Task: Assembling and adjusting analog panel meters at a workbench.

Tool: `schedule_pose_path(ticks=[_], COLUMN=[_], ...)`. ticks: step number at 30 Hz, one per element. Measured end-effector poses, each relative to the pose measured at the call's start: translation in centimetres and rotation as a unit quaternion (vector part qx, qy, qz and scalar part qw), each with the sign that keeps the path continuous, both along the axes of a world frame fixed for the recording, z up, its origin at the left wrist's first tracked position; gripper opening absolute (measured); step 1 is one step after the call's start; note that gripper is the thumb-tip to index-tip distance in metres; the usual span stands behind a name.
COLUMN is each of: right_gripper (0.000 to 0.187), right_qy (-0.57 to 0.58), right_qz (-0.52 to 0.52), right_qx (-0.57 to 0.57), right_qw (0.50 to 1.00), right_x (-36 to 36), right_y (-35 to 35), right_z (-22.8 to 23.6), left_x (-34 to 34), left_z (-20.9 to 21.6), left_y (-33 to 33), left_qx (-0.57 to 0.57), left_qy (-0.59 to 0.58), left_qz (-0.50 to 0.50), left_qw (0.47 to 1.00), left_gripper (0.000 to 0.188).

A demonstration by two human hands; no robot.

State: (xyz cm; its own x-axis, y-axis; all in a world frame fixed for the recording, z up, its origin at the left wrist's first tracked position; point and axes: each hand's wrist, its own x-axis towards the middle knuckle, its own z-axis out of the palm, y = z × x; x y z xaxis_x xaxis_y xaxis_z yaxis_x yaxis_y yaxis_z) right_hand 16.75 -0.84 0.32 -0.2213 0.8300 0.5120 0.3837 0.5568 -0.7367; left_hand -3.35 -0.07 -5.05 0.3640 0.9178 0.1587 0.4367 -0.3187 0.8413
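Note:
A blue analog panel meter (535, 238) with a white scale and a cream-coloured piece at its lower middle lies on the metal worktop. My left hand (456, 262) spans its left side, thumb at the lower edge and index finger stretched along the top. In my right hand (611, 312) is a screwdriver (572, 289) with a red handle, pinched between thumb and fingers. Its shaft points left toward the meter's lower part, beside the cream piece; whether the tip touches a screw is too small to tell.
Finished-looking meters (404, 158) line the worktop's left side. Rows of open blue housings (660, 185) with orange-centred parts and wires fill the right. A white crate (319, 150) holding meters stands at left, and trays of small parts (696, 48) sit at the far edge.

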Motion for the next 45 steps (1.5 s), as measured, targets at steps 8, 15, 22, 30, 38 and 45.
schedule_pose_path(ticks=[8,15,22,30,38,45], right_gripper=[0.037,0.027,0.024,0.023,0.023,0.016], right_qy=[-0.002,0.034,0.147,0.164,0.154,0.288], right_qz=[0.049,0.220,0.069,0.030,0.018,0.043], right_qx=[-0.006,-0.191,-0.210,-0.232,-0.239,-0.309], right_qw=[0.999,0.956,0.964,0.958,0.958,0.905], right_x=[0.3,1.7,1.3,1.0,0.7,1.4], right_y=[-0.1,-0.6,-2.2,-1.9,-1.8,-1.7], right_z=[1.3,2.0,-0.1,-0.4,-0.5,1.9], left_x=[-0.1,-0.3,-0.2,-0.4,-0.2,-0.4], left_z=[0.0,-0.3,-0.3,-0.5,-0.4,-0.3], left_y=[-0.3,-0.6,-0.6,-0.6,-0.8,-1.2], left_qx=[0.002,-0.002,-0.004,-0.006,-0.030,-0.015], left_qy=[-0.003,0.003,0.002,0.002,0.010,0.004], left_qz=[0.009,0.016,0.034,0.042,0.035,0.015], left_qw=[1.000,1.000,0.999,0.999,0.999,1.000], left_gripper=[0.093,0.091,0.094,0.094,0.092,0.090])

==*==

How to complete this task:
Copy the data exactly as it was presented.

Result:
Task: Assembling and adjusting analog panel meters at a workbench.

Tool: `schedule_pose_path(ticks=[_], COLUMN=[_], ...)`. ticks: step number at 30 Hz, one per element. Measured end-effector poses, each relative to the pose measured at the call's start: translation in centimetres and rotation as a unit quaternion (vector part qx, qy, qz and scalar part qw), each with the sign that keeps the path continuous, both along the axes of a world frame fixed for the recording, z up, its origin at the left wrist's first tracked position; gripper opening absolute (measured); step 1 is one step after the call's start; note that gripper is the thumb-tip to index-tip distance in metres; the usual span stands behind a name.
COLUMN is each of: right_gripper (0.000 to 0.187), right_qy (-0.57 to 0.58), right_qz (-0.52 to 0.52), right_qx (-0.57 to 0.57), right_qw (0.50 to 1.00), right_x (-36 to 36), right_y (-35 to 35), right_z (-22.8 to 23.6), left_x (-34 to 34), left_z (-20.9 to 21.6), left_y (-33 to 33), left_qx (-0.57 to 0.57), left_qy (-0.59 to 0.58), left_qz (-0.50 to 0.50), left_qw (0.47 to 1.00), left_gripper (0.000 to 0.188).

A demonstration by two human hands; no robot.

State: (xyz cm; its own x-axis, y-axis; all in a world frame fixed for the recording, z up, its origin at the left wrist's first tracked position; point and axes: each hand's wrist, its own x-axis towards the middle knuckle, its own z-axis out of the palm, y = z × x; x y z xaxis_x xaxis_y xaxis_z yaxis_x yaxis_y yaxis_z) right_hand 16.75 -0.84 0.32 -0.2213 0.8300 0.5120 0.3837 0.5568 -0.7367; left_hand -3.35 -0.07 -5.05 0.3640 0.9178 0.1587 0.4367 -0.3187 0.8413
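Note:
A blue analog panel meter (535, 238) with a white scale and a cream-coloured piece at its lower middle lies on the metal worktop. My left hand (456, 262) spans its left side, thumb at the lower edge and index finger stretched along the top. In my right hand (611, 312) is a screwdriver (572, 289) with a red handle, pinched between thumb and fingers. Its shaft points left toward the meter's lower part, beside the cream piece; whether the tip touches a screw is too small to tell.
Finished-looking meters (404, 158) line the worktop's left side. Rows of open blue housings (660, 185) with orange-centred parts and wires fill the right. A white crate (319, 150) holding meters stands at left, and trays of small parts (696, 48) sit at the far edge.
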
Motion for the next 45 steps (1.5 s), as measured, targets at steps 8, 15, 22, 30, 38 and 45.
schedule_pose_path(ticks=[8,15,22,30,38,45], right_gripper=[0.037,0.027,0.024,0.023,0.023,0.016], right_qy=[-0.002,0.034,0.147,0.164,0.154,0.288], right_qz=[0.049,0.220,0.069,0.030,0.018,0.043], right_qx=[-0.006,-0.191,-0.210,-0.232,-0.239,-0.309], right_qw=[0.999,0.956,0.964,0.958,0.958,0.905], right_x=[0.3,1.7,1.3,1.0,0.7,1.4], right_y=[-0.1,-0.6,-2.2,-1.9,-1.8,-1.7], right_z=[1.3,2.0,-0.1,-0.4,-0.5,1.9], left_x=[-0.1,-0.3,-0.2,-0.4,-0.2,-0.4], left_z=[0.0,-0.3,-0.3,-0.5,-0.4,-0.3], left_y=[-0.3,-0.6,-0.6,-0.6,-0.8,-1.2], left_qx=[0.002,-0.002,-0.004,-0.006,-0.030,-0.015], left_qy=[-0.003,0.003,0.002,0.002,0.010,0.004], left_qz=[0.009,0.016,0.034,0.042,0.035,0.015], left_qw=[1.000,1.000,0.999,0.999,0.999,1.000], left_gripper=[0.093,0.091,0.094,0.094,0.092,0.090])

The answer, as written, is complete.